第9回 CSSでタブ型のナビゲーション
今も昔もタブ型のナビゲーションは重宝するスタイルである。CSSでレイアウトするなら、画像ボタンを直貼りせずに、背景画像とプレーンテキストの合わせ技を使いたいもの。デザイン的な工夫と併せて基本的なやり方を把握しよう。また、今回からCSS初心者のための「基本のキ」という入門コラムも掲載。そちらも参考にして欲しい。
■POINT
タブの「切り替わってる感じ」をしっかり出すなら、ナビゲーションとコンテンツの周囲にダークカラーを適用して、背景と明確に区別してしまう処理が効果的だ。この工夫のお陰で前のタブと後ろのタブの関係性も強調できる。

今回のスタイル完成画面
このレイアウトは2つの異なるタブ用画像を、ラベルの後ろに背景として読み込んで作る。他の色要素はブロックレベル要素に対する背景色やボーダーなど、編集中の画像をみると、さほど大きな違いは無いように見える。しかし、よく見ると、閲覧中のページのラベルはのっぺりした扁平な作りになっている。一方で閲覧中ではないページ用のラベルは左端に1ピクセルの、背景のダークカラーと同じ色のラインと、画像下部のグラデーションによる影を付けている。このちょっとした工夫によって、閲覧中が手前に、そうでないものが後ろにひっこんで見えるわけだ。【図1】と【図2】をよく見比べて欲しい。

【図1】タブがONの状態

【図2】タブがOFFの状態
影と左側の罫線の有無に違いがあるタブの画像。
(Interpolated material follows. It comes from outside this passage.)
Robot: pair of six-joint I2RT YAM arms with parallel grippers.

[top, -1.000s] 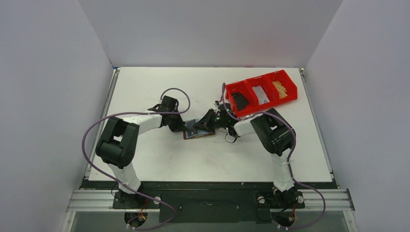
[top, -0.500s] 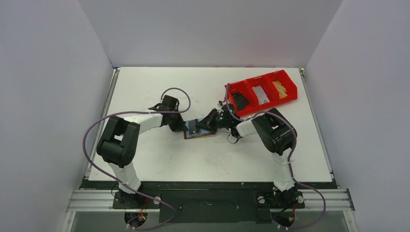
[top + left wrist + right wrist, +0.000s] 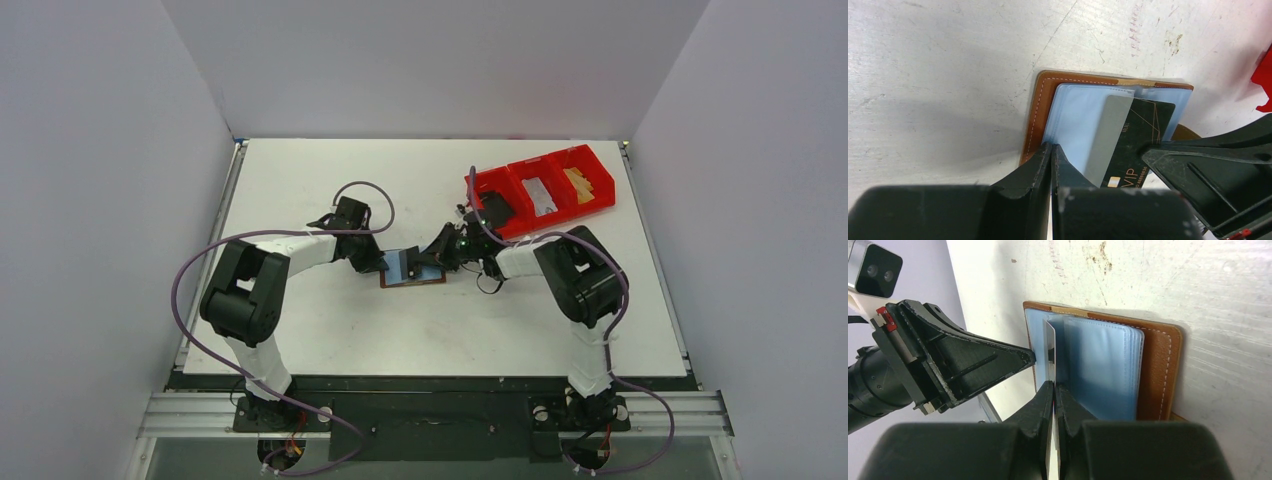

これをliの背景画像に指定する。
■STEP 1
ではXHTMLのidやclassの付け具合をみてみよう。

【ソース1】
ポイントは「li」タグに「class」を付けてた点。それぞれ個別の背景画像を参照するので「id」でなく「class」にした。
【ソース2】
これは全要素の余白設定をリセットする記述だ。この宣言でブラウザの設定をリセットする。

【ソース3】
全体をぐるりと取り囲むダークカラーの背景。最終的なレイアウトでは淡いグレーとダークグレーの2重線にしか見えないが、内側の線はwrapperの背景色だ。ちなみにwrapperの「div」に改行を入れただけのXHTML構成の場合、レンダリング結果は【図3】のようになる。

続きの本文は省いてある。